Exercise brief: From the listing below, give again exactly the lines from the line with "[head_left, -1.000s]" to the line with "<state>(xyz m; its", ends included, without any pictures.

———

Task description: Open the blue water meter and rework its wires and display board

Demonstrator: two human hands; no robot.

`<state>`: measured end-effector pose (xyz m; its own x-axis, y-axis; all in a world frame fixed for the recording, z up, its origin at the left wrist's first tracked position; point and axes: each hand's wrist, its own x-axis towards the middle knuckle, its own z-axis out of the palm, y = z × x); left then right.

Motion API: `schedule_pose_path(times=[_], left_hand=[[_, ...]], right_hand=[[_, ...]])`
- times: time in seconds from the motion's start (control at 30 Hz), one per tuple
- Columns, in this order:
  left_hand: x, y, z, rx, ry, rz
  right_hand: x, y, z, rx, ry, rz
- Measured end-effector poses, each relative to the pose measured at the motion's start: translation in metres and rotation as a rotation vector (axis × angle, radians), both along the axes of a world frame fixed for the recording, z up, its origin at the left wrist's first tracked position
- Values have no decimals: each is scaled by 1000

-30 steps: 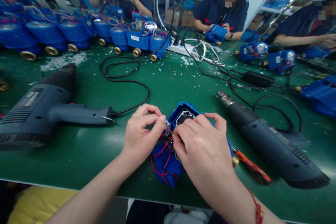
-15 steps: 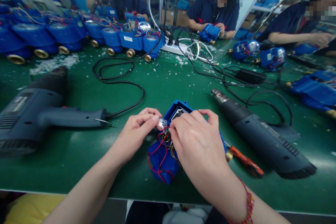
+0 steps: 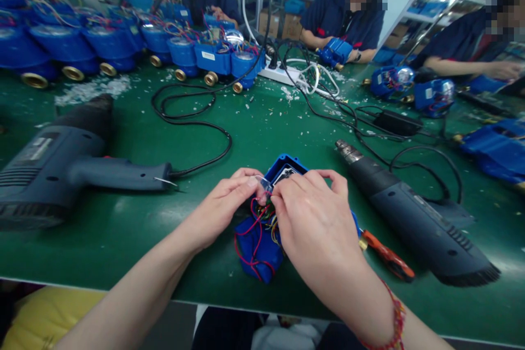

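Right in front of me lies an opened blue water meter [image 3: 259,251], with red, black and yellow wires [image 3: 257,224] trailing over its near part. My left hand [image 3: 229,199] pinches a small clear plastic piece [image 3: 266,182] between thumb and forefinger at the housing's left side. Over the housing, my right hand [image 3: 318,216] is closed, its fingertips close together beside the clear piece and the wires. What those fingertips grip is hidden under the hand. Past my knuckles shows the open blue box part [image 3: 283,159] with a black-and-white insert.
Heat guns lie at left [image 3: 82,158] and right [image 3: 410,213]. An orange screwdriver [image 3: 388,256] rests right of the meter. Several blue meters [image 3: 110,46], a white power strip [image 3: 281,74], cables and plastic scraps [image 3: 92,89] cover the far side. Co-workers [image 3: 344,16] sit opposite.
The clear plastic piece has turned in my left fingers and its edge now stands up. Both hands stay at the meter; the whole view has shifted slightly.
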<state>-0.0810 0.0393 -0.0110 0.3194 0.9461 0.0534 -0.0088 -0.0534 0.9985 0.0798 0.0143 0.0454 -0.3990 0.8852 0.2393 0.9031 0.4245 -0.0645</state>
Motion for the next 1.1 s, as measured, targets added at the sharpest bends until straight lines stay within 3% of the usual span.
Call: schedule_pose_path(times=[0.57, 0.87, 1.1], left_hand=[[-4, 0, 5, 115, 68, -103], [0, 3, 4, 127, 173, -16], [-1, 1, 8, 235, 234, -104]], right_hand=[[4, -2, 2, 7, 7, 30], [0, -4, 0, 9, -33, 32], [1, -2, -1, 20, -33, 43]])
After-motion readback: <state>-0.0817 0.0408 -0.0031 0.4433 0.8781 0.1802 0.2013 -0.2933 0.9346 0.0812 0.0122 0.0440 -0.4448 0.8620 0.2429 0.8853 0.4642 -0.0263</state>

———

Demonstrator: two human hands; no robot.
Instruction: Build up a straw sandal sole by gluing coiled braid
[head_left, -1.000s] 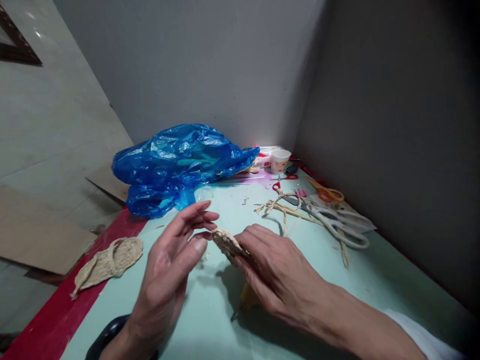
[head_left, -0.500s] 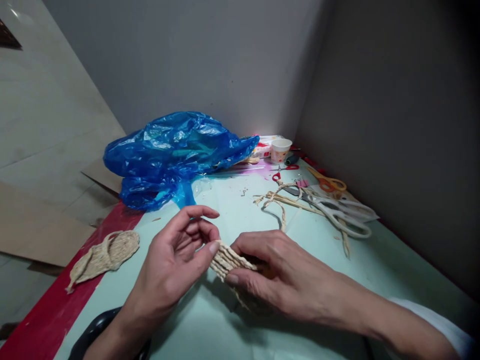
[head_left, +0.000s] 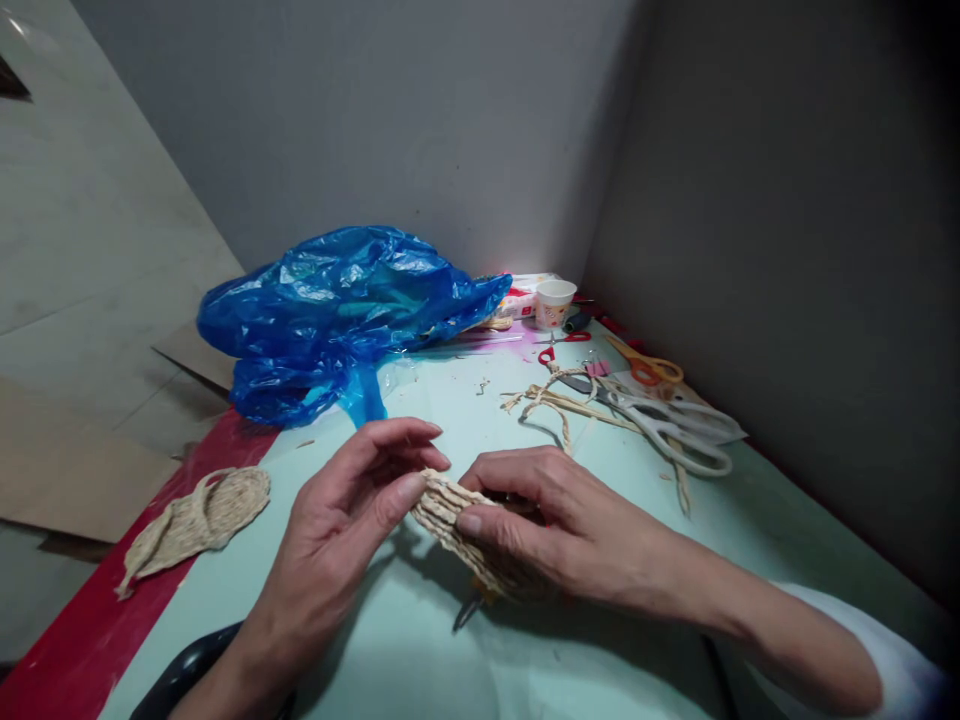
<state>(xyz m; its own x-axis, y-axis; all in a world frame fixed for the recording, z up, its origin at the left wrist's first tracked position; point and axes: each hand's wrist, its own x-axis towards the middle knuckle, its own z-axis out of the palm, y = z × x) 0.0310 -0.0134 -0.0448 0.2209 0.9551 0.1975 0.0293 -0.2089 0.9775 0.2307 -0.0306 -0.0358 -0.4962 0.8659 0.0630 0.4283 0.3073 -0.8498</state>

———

The answer:
[head_left, -1.000s] 
[head_left, -0.500s] 
[head_left, +0.000s] 
<state>(xyz m; its own x-axis, y-axis; all in a world frame fixed for the recording, z up, its origin at the left wrist's first tracked position; point and axes: each hand's wrist, its own x-axis towards the middle knuckle, its own z-axis out of the palm, y = z × x) 0.0310 -0.0134 -0.0448 0.2209 0.9551 0.1975 0.0293 -0.2089 0.9775 0.2307 -0.0306 -0.0358 -0.4962 0.8659 0.0630 0.4283 0.3073 -0.8498</state>

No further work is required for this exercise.